TASK OBJECTIVE: Search the data below for the string "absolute" and copy all lines where it shows up.

PROVIDED MATERIAL:
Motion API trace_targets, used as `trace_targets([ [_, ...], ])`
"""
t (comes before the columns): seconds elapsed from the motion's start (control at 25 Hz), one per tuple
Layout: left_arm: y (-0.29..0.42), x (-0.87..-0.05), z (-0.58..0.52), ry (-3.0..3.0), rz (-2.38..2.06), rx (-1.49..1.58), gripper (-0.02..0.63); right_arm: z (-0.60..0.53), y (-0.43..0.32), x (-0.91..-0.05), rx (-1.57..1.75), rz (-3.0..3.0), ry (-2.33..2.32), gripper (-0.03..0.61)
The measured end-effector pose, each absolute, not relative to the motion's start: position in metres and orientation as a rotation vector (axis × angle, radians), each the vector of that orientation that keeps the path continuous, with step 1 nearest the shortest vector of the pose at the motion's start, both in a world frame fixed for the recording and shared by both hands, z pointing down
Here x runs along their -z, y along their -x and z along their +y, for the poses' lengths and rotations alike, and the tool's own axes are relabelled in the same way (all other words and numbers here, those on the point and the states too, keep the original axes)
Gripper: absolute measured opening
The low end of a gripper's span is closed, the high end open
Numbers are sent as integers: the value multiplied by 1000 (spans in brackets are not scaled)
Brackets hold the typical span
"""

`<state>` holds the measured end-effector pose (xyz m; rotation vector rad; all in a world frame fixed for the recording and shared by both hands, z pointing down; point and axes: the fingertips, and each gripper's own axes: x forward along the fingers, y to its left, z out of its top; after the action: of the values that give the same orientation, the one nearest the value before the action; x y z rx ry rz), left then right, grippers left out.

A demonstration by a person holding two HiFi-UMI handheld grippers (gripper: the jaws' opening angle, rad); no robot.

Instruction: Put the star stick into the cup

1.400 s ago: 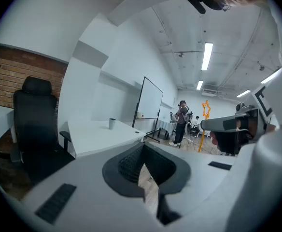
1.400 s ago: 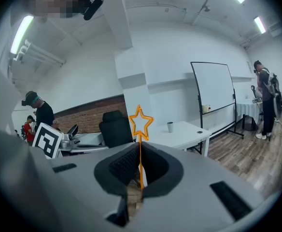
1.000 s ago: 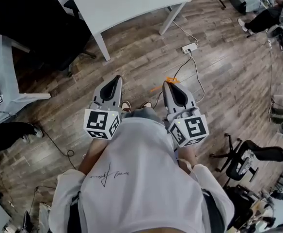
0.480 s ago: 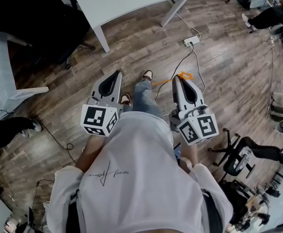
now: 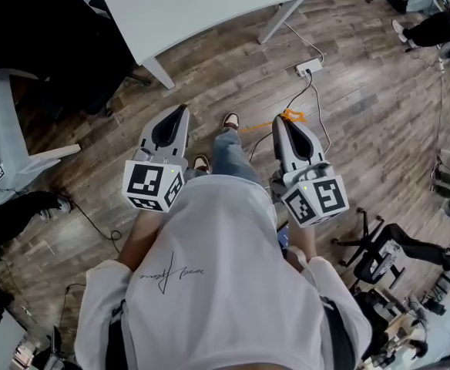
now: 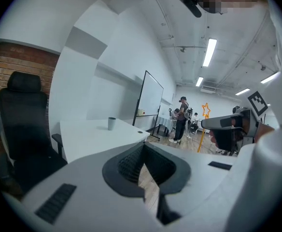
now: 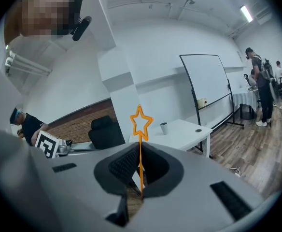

RESULT:
The measured end-effector pose, each absolute, not relative to the motion's start: position in metres and orientation as a rotation vector (axis × angle, radians), each the vector of that orientation that keeps the path continuous, with step 1 nearest the shortest vector of the pose at the motion's start, both in a world frame fixed for the recording and shared by both hands, z pointing down
Gripper: absolute measured opening

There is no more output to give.